#### To do:
Between the line containing "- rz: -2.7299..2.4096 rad" and the line containing "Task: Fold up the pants" lies a run of lines; give that run again exactly, with both of those lines, and nothing else from the entries below.
** Record excerpts follows **
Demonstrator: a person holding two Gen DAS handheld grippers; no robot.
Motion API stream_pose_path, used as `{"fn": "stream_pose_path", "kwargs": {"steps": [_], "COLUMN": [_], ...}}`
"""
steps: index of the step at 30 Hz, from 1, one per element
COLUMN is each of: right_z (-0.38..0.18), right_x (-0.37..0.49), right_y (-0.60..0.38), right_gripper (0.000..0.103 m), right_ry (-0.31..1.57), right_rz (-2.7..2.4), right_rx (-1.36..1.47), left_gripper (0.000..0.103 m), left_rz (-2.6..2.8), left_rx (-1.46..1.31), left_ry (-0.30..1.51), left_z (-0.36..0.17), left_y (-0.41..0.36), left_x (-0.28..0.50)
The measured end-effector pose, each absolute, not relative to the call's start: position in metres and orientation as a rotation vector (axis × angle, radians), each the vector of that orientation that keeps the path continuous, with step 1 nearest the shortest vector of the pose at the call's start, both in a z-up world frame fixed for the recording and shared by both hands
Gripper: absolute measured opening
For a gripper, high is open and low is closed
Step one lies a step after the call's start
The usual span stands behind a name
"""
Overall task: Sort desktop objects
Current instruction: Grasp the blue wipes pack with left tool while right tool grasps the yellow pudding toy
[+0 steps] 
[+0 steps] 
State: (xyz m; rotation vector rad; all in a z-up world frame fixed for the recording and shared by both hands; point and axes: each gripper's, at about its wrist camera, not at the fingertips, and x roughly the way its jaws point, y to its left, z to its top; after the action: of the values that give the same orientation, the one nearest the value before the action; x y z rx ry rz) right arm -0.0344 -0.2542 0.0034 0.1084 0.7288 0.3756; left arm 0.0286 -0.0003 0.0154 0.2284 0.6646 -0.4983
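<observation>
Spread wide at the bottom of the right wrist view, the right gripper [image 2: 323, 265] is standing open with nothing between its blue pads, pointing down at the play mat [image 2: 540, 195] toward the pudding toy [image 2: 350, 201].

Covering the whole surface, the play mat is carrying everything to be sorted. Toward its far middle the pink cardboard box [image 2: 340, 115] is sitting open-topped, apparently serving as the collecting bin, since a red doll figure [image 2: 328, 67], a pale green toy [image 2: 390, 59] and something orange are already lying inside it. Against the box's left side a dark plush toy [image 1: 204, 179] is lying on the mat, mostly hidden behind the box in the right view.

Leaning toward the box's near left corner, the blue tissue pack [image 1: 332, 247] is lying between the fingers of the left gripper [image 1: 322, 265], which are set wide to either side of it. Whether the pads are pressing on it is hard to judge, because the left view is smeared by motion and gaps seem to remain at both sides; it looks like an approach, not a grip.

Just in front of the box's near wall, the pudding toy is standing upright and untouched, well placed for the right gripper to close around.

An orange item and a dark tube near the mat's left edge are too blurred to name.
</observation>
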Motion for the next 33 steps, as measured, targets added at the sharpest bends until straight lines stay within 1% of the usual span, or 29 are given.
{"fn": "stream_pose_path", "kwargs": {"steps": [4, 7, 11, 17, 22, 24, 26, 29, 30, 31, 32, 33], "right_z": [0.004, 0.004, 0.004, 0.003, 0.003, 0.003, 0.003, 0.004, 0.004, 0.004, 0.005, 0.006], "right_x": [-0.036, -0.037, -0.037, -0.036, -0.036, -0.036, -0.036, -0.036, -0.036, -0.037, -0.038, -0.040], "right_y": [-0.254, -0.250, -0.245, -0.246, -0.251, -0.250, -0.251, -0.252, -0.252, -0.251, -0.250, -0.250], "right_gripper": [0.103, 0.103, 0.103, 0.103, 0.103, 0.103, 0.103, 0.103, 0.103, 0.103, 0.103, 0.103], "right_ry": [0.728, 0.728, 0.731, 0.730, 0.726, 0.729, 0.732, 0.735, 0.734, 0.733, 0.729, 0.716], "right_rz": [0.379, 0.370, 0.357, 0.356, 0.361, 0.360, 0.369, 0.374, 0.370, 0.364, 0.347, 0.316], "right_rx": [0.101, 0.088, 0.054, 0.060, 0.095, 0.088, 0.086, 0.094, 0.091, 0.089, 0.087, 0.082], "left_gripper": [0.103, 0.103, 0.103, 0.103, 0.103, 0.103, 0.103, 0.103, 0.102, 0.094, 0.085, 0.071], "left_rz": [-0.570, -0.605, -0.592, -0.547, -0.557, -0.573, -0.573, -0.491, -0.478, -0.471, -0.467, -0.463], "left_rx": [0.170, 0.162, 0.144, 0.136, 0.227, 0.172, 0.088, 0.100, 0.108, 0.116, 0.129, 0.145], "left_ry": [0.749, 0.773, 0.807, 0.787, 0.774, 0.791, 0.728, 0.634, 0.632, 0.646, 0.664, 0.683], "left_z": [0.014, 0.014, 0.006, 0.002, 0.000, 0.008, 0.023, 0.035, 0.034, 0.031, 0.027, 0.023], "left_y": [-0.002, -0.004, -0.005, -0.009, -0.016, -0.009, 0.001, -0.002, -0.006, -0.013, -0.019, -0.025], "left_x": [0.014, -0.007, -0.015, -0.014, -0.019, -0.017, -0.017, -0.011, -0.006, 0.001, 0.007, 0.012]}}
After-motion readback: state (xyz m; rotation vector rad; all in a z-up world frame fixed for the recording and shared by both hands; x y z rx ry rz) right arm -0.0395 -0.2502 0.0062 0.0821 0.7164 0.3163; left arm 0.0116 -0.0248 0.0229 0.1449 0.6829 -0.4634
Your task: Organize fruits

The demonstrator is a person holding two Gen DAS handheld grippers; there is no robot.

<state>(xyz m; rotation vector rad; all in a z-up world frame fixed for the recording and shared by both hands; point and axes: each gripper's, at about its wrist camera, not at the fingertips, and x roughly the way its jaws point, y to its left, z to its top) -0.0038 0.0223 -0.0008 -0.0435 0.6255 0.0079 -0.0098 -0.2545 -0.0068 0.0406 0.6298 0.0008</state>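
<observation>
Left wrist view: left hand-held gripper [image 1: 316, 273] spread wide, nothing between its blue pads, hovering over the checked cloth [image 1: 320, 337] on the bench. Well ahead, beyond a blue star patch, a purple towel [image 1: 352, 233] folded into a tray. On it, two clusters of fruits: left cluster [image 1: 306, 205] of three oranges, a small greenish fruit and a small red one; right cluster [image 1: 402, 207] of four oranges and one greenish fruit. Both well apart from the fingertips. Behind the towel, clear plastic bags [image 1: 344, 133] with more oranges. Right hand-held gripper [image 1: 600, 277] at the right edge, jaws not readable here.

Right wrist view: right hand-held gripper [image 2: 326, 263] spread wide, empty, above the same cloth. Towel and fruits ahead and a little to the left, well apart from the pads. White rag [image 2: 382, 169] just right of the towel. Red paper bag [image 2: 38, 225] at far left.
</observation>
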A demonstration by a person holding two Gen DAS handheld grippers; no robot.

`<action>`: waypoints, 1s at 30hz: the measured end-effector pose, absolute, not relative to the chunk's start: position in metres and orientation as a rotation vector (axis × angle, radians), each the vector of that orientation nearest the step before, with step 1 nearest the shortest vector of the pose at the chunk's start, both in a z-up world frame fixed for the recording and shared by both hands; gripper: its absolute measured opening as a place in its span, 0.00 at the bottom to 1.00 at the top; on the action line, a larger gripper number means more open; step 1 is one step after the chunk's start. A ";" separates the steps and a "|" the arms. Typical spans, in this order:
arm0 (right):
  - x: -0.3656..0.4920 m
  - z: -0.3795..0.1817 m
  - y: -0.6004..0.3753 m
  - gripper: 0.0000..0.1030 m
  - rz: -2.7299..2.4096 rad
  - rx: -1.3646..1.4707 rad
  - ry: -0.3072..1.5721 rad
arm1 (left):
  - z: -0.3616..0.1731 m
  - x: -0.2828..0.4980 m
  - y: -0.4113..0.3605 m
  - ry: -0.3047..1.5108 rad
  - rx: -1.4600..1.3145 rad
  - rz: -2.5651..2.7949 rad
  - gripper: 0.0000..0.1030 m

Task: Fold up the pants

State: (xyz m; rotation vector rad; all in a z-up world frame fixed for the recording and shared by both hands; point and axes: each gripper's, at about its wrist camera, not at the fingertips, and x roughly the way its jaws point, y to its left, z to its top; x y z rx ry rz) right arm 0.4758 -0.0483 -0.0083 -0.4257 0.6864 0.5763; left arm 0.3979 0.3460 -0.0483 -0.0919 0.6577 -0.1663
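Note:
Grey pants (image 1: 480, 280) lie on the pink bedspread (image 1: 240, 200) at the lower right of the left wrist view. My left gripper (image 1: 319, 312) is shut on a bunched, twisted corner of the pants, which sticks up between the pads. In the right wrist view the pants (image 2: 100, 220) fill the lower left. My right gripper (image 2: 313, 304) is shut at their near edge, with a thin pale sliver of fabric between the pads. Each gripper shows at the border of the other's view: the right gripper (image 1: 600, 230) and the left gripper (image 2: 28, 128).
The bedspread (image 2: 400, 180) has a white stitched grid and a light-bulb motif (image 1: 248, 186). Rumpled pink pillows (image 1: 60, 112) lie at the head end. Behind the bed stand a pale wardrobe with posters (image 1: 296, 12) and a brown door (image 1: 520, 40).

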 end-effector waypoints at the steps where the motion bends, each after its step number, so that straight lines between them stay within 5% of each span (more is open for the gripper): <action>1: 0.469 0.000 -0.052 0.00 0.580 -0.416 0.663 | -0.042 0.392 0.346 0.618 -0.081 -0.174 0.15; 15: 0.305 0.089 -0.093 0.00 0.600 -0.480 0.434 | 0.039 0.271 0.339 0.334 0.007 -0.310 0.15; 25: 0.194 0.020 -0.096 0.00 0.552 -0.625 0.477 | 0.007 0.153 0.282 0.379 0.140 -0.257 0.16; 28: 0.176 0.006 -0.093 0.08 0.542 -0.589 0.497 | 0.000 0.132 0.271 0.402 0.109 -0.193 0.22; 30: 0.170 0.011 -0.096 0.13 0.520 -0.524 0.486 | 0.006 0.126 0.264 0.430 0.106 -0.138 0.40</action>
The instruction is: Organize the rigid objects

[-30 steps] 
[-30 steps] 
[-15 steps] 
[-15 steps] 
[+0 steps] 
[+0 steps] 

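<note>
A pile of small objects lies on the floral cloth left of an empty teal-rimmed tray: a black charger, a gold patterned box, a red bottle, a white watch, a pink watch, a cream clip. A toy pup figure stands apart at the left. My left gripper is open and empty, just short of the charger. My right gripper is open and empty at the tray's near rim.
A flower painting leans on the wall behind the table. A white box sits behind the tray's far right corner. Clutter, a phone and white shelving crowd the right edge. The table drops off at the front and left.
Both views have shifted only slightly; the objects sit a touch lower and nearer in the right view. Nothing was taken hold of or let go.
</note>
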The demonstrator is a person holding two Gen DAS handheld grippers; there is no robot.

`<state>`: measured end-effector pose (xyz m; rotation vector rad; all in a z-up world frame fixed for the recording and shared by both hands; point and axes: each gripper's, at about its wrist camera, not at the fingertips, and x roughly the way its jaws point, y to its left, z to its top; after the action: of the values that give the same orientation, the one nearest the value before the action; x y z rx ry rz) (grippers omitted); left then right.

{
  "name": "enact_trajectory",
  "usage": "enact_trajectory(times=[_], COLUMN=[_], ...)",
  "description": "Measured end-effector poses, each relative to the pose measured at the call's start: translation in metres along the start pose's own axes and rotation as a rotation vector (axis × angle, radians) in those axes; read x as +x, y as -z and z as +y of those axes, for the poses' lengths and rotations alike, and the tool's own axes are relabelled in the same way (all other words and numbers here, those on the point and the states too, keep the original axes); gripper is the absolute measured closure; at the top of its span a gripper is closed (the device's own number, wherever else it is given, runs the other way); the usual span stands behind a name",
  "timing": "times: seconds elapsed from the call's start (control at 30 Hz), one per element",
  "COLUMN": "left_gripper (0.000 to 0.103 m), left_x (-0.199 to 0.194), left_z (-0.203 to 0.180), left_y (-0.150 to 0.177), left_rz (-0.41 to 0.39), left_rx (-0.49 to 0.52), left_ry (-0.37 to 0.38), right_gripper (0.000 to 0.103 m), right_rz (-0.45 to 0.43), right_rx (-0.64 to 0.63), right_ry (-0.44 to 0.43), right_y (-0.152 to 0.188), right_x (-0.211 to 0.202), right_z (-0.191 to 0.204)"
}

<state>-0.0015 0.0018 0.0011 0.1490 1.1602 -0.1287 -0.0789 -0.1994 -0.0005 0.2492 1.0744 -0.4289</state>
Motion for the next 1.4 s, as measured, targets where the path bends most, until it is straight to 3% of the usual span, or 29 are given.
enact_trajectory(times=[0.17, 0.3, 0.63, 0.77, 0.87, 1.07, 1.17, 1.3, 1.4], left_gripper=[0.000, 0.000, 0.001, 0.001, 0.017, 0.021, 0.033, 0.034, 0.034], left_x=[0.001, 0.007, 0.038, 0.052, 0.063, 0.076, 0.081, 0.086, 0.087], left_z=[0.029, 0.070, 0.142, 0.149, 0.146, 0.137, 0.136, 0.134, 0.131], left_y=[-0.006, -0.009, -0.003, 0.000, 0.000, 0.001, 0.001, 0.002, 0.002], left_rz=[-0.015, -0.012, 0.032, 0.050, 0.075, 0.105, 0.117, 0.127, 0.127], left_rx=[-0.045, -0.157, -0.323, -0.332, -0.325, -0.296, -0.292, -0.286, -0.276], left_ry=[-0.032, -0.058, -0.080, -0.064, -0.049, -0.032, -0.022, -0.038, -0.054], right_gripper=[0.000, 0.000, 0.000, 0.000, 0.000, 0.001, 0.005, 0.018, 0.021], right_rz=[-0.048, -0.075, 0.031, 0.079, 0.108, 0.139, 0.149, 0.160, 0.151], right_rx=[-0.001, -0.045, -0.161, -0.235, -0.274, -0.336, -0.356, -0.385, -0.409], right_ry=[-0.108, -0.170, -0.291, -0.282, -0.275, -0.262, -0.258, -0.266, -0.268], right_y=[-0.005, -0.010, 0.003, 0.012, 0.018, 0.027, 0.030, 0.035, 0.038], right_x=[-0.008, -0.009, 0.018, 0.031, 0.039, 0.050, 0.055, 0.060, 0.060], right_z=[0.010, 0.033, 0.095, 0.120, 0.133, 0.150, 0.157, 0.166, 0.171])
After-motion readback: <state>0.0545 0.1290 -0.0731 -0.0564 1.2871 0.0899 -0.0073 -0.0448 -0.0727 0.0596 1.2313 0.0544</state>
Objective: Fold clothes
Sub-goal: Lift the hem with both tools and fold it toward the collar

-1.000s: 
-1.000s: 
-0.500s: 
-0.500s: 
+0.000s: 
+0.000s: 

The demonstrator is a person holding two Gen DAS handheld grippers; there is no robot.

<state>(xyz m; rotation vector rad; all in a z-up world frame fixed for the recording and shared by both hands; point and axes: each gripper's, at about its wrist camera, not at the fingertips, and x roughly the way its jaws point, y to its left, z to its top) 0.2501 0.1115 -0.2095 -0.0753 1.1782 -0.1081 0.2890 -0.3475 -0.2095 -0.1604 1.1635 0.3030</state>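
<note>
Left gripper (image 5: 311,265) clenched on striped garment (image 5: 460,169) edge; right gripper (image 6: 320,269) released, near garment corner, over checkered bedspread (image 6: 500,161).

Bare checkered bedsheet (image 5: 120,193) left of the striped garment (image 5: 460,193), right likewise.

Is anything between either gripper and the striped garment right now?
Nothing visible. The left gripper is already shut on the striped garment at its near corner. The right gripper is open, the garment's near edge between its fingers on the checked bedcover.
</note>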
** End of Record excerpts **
#### Output of the task:
  - rz: -2.7299..2.4096 rad
  - rx: -1.3646..1.4707 rad
  - ry: -0.3072..1.5721 rad
arm1 (left):
  - z: -0.3616..0.1731 m
  - x: -0.2828..0.4980 m
  - y: -0.4113..0.3605 m
  - ry: -0.3047..1.5108 rad
  - rx: -1.4600..1.3145 rad
  - rz: -2.5651..2.7949 rad
  - gripper: 0.0000..0.1030 m

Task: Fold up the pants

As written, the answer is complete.